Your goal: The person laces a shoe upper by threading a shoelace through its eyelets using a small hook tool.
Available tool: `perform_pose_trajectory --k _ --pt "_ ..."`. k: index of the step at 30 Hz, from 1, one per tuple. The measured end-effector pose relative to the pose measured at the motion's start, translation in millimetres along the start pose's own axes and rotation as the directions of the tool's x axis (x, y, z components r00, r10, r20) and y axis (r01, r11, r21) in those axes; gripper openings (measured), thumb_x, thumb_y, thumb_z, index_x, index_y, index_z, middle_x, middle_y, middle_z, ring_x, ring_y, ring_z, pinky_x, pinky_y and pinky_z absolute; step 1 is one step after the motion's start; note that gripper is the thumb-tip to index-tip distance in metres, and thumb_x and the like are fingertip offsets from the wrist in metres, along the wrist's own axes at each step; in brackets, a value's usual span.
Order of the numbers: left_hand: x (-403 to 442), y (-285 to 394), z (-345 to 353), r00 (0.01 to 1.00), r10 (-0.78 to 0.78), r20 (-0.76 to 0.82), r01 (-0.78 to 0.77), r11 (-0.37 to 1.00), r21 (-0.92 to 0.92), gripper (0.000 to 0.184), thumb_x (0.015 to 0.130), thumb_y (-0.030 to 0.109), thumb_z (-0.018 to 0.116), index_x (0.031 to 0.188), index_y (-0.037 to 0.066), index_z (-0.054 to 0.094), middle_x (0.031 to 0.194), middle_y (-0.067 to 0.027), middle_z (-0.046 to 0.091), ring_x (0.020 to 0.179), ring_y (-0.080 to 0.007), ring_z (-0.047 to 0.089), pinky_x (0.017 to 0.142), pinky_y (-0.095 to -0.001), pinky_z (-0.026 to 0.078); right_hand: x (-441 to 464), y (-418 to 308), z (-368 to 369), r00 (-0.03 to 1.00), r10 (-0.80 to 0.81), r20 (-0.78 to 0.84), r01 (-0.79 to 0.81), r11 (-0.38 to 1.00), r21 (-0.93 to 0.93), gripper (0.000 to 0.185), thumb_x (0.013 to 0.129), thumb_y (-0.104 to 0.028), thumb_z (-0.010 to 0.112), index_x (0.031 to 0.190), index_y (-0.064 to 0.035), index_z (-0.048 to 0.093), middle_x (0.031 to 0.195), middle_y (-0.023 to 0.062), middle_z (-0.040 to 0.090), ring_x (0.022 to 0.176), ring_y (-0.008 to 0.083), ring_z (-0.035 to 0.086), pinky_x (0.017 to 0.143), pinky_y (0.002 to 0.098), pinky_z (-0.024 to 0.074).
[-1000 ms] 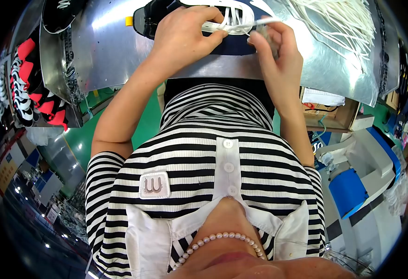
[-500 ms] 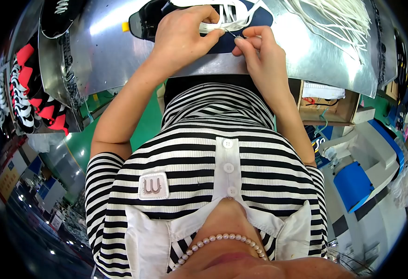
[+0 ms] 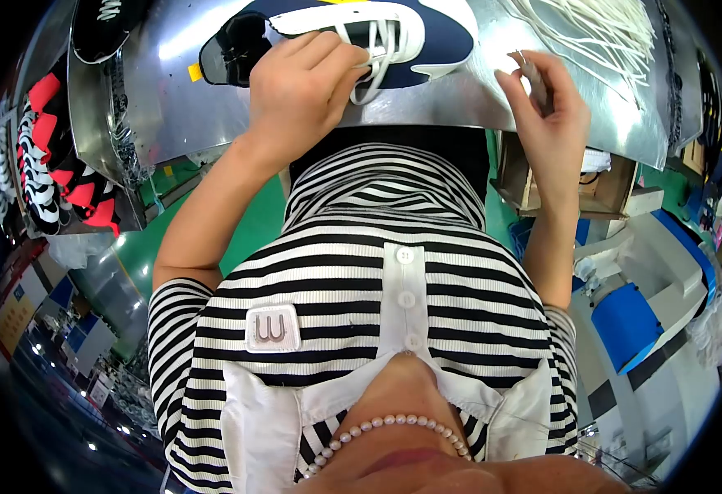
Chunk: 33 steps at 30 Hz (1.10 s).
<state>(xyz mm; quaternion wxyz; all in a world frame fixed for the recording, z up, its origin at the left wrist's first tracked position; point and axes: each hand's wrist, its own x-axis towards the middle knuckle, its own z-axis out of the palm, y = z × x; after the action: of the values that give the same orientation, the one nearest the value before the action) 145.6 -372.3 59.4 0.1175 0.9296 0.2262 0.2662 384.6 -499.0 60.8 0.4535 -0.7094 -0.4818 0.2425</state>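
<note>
A navy and white sneaker (image 3: 447,37) lies on its side at the table's near edge, its toe to the right and its black heel opening to the left. White lace (image 3: 387,59) runs loosely through its eyelets and hangs in a loop below. My left hand (image 3: 307,95) is closed at the eyelets, thumb and forefinger pinching the lace. Off to the right of the toe, my right hand (image 3: 550,111) is raised with curled fingers around what looks like a thin metal tool, mostly hidden; only a small bright tip shows.
Loose white laces (image 3: 599,33) lie in a bundle at the upper right of the metal table (image 3: 171,115). A black shoe (image 3: 102,29) stands at the upper left. Red, black and white shoe parts (image 3: 48,156) fill a side rack. An open wooden drawer (image 3: 608,193) sits below the table.
My right hand has moved right, away from the shoe and lace. My left hand has shifted slightly left and down with the lace, and the shoe has shifted, showing more of its upper.
</note>
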Motion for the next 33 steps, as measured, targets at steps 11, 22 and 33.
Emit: perform_pose_trajectory --k 11,22,33 --pt "-10 2 -1 0.997 0.075 -0.005 -0.074 0.996 0.056 0.016 0.072 0.002 0.075 0.085 0.006 0.067 0.074 -0.0052 0.059 0.067 -0.0238 0.055 0.058 -0.0334 0.046 50 -39 70 0.844 -0.206 0.496 0.341 0.919 -0.198 0.02 0.085 -0.019 0.065 0.102 -0.0099 0.07 0.084 0.008 0.072 0.081 0.0283 0.069 0.071 0.0393 0.0528" --pt "4 1 0 0.994 -0.007 0.113 0.023 0.989 -0.146 0.016 0.075 0.004 0.075 0.087 0.004 0.066 0.075 -0.0078 0.059 0.069 -0.0267 0.058 0.06 -0.0356 0.046 144 -51 1 0.894 -0.438 -0.096 0.387 0.645 0.66 0.016 0.089 0.003 0.065 0.105 0.0006 0.066 0.087 0.006 0.069 0.076 0.0079 0.064 0.071 0.0193 0.0501" --pt "5 -5 -11 0.895 -0.34 0.288 0.436 0.802 -0.408 0.054 0.093 0.024 0.066 0.137 0.004 0.043 0.092 -0.0164 0.07 0.085 -0.0359 0.066 0.076 -0.0386 0.051 45 -21 48 0.952 -0.176 0.251 0.023 0.857 0.514 0.016 0.088 -0.007 0.069 0.102 -0.0003 0.067 0.088 0.0064 0.07 0.082 0.0104 0.067 0.077 0.0241 0.0528"
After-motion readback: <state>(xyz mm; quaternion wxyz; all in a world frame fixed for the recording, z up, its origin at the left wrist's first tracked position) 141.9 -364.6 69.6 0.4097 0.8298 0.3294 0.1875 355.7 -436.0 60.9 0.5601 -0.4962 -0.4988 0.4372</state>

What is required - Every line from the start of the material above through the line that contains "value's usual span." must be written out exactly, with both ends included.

Output of the task -
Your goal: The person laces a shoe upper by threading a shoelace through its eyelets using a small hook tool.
Available tool: `perform_pose_trajectory --k _ --pt "_ ..."`. k: index of the step at 30 Hz, from 1, one per tuple. The measured end-effector pose relative to the pose measured at the motion's start, translation in millimetres along the start pose's own axes and rotation as the directions of the tool's x axis (x, y, z components r00, r10, r20) and y axis (r01, r11, r21) in those axes; gripper openings (measured), thumb_x, thumb_y, thumb_z, index_x, index_y, index_z, middle_x, middle_y, middle_z, ring_x, ring_y, ring_z, pinky_x, pinky_y and pinky_z absolute; step 1 is one step after the motion's start; note that gripper is the thumb-tip to index-tip distance in metres, and thumb_x and the like are fingertip offsets from the wrist in metres, along the wrist's own axes at each step; in brackets, a value's usual span.

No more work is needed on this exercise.